Mosaic organization of αRGC types.
Three types of αRGCs were distinguished in retinal whole mounts by the molecular markers indicated above the top panels (see text and Fig 8 for details; asterisks show cells of the indicated type). The TYW7 line was used instead of Brn3a to label all Off αRGCs, because of species incompatibilities of antibodies; the Off-s αRGCs are W7 positive but Brn3c negative. For the On-t cells, we lacked a combination of markers to label them with sufficient reliability. A density recovery profile (DRP) analysis was then performed on each αRGC type (bottom panels; n = 3–5 retinas per type from 3 mice).
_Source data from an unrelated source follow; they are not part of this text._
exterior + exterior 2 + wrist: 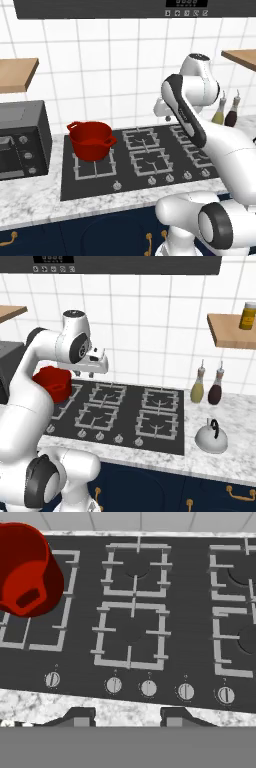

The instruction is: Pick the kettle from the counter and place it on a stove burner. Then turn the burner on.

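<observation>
Gripper (pixel 127 714) hangs above the cooktop (pixel 190 612), fingers parted, holding nothing. Kettle (pixel 211 437) sits untouched on the bench (pixel 235 456), right of the cooktop, well apart from the gripper. Red pot (pixel 90 140) occupies a left grate. Pick, placing, burner (pixel 157 423) knob all remain.

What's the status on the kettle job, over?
Pincer open, empty, above the cooktop. Kettle untouched on the counter, right of the stove. Red pot occupies a left burner; others free.

Red pot (pixel 27 569) on cooktop (pixel 190 637) above five knobs (pixel 148 688).
</observation>
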Robot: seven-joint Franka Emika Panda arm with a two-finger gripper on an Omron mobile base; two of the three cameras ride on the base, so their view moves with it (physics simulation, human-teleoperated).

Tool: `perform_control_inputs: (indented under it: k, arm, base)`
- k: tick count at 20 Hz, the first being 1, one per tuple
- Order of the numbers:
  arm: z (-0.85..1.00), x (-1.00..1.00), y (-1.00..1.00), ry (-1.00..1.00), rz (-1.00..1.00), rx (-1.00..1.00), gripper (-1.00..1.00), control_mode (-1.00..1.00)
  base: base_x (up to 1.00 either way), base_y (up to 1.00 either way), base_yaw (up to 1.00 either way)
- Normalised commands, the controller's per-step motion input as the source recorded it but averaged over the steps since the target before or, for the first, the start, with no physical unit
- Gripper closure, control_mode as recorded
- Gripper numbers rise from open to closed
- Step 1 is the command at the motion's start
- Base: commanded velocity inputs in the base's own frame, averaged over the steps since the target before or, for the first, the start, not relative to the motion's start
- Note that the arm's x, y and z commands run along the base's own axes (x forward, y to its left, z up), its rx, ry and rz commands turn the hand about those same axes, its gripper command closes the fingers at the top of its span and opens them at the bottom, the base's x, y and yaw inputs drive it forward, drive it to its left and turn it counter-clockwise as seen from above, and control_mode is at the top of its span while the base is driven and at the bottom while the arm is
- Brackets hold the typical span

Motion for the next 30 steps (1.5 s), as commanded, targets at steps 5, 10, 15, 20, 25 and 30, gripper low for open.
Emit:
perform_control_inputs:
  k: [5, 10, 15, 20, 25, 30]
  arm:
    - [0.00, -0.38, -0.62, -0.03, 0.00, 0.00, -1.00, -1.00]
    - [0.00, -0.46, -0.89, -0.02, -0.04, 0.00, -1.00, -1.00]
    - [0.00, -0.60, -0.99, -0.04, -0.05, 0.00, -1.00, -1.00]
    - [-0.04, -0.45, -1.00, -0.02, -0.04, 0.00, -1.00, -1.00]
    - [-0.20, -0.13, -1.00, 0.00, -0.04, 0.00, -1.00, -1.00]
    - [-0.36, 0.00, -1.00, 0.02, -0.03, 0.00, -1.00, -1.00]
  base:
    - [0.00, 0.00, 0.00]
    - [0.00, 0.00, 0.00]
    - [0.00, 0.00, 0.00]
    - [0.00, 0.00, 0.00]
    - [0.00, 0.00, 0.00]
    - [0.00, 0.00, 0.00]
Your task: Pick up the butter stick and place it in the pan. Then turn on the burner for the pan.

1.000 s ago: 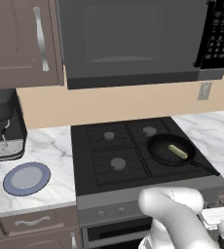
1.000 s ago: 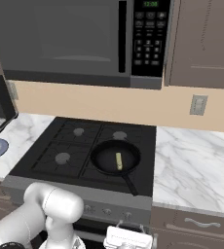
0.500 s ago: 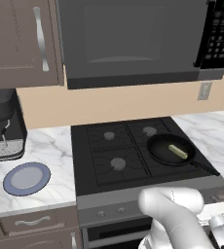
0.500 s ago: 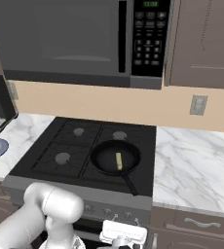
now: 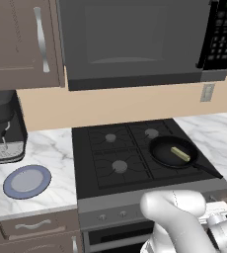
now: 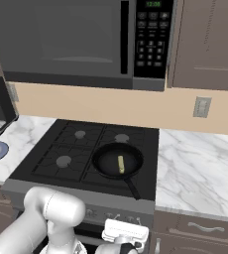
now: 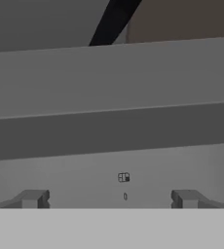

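The butter stick lies inside the pan, right of centre in the left base view and near the middle of the right base view, so the first half of the task looks done: the yellowish bar rests flat on the black pan floor, free of any grip. The pan sits on the front right burner of the stove, its long handle pointing toward the stove's front edge, which is why that burner is the one to be lit. The gripper is low, at the bottom edge of the right base view, in front of the stove's front panel and below the pan handle; I judge it has been placed there to reach the knobs on that panel. In the hand view the two fingers rise at the lower left and lower right, spread wide with nothing between them, and they face a grey panel with a small burner marking at lower centre, likely the label of a knob. The wide spread suits closing around a round knob. The blue-grey plate on the table at lower left plays no part.
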You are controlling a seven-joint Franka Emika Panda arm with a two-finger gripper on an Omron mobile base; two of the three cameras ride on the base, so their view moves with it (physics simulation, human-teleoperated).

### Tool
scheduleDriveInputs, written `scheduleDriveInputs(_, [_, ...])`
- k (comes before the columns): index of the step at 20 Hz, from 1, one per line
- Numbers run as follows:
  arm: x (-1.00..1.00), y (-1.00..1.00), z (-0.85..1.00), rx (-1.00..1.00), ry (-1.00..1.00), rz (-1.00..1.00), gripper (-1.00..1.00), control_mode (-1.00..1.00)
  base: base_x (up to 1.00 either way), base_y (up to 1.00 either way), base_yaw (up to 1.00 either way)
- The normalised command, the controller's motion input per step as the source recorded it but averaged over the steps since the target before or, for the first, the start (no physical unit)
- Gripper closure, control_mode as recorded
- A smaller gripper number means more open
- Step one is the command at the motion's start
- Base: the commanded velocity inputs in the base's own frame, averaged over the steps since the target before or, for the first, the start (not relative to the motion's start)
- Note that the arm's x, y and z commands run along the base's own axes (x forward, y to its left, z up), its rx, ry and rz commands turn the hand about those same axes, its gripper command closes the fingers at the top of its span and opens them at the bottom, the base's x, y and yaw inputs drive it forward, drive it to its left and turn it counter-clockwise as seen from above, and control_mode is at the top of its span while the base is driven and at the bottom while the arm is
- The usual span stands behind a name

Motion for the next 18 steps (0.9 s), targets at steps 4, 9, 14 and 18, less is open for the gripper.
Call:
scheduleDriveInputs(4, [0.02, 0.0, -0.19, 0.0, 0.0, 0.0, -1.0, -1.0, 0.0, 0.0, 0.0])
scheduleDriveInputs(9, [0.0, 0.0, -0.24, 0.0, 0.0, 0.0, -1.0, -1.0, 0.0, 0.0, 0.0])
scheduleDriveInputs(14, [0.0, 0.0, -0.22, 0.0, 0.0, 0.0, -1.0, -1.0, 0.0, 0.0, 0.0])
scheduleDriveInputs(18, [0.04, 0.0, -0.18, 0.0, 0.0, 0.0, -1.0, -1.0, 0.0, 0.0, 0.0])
The prominent dip in density at short distances is characteristic of “repulsion” between cell bodies of the same type. Dashed line, normalized average density. Mean ± SEM across cells of each type. Scale bar = 50 μm.
Fig 11.
Morphological, physiological and molecular properties distinguish four αRGC types.
A summary of morphological, physiological and molecular features for the four types of αRGCs, as reported in Figs 2, 4 and 8–10. Dotted box indicates dim labeling. See Discussion.